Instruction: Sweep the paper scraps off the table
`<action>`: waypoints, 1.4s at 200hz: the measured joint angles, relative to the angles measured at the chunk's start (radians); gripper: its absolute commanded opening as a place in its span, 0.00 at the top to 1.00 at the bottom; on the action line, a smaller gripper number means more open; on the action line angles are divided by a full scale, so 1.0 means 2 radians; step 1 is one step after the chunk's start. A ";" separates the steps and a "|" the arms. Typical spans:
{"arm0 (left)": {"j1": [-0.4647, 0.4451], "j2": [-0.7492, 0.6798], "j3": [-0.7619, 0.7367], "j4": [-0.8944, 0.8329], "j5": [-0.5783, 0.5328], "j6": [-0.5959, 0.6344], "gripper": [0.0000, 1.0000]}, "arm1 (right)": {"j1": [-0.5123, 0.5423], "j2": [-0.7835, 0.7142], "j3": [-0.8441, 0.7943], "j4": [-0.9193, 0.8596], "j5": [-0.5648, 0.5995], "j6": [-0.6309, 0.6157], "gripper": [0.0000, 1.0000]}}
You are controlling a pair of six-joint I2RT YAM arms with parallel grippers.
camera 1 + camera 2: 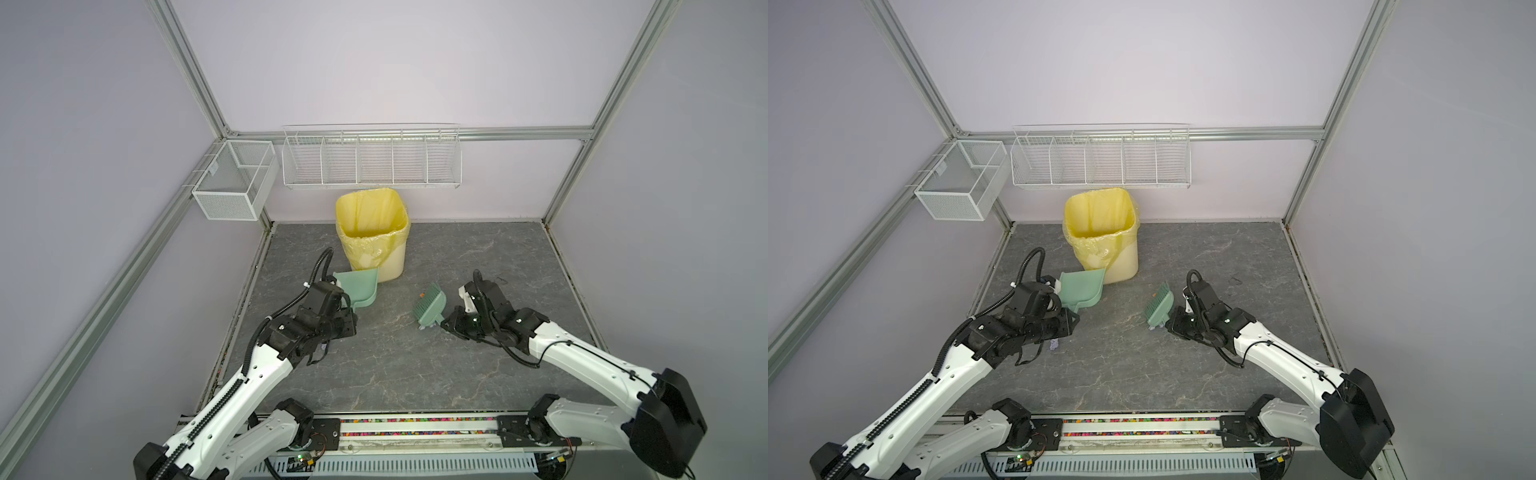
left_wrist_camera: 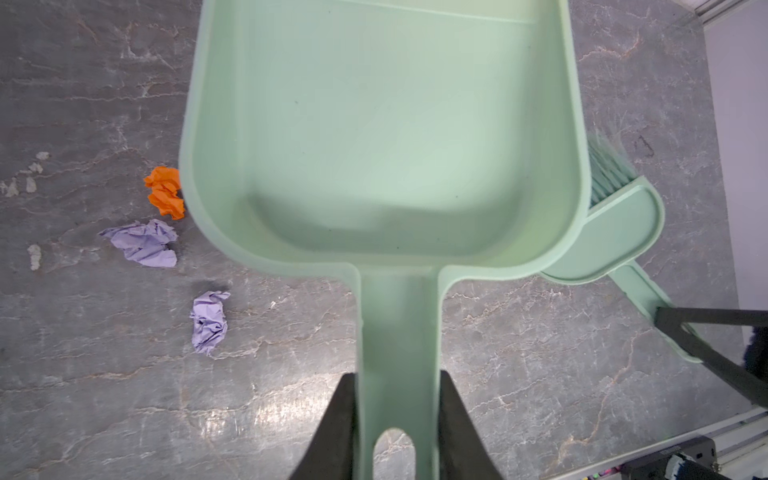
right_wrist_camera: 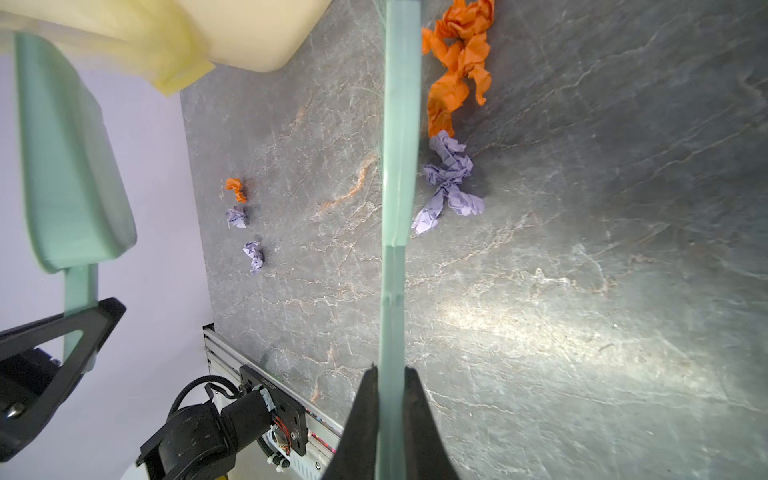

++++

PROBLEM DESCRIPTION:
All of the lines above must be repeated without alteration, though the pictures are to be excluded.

WRITTEN SOLUTION:
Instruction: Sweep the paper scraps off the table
`<action>`: waypoints, 1.4s at 200hz: the measured joint angles, relative to the angles measured at the chunk's start (radians); gripper: its absolute commanded opening as a place in its span, 0.00 at the top to 1.00 at the bottom; on the action line, a smaller gripper number means more open; on the action line angles are divided by a full scale, so 1.0 means 2 radians; step 1 is one step after the chunk's start. A ";" separates the steps and a "|" the arms. Typical spans:
{"arm0 (left)": {"j1": [-0.4647, 0.4451], "j2": [-0.7492, 0.6798], "j3": [-0.7619, 0.7367], "j4": [-0.8944, 0.8329], "j5": [-0.5783, 0.5328], "j6": [-0.5959, 0.6344], "gripper": [0.0000, 1.0000]}, "arm1 (right)": {"j1": [-0.5123, 0.5423], "j2": [-0.7835, 0.7142], "j3": [-0.8441, 0.7943], "j4": [-0.9193, 0.8596], "j5": [-0.5648, 0.5995], "j6": [-0.6309, 0.6157], "gripper": [0.0000, 1.0000]}}
You are controlling a pair of six-joint I2RT YAM arms with parallel grippers.
camera 1 + camera 2: 
left_wrist_camera: 
right_wrist_camera: 

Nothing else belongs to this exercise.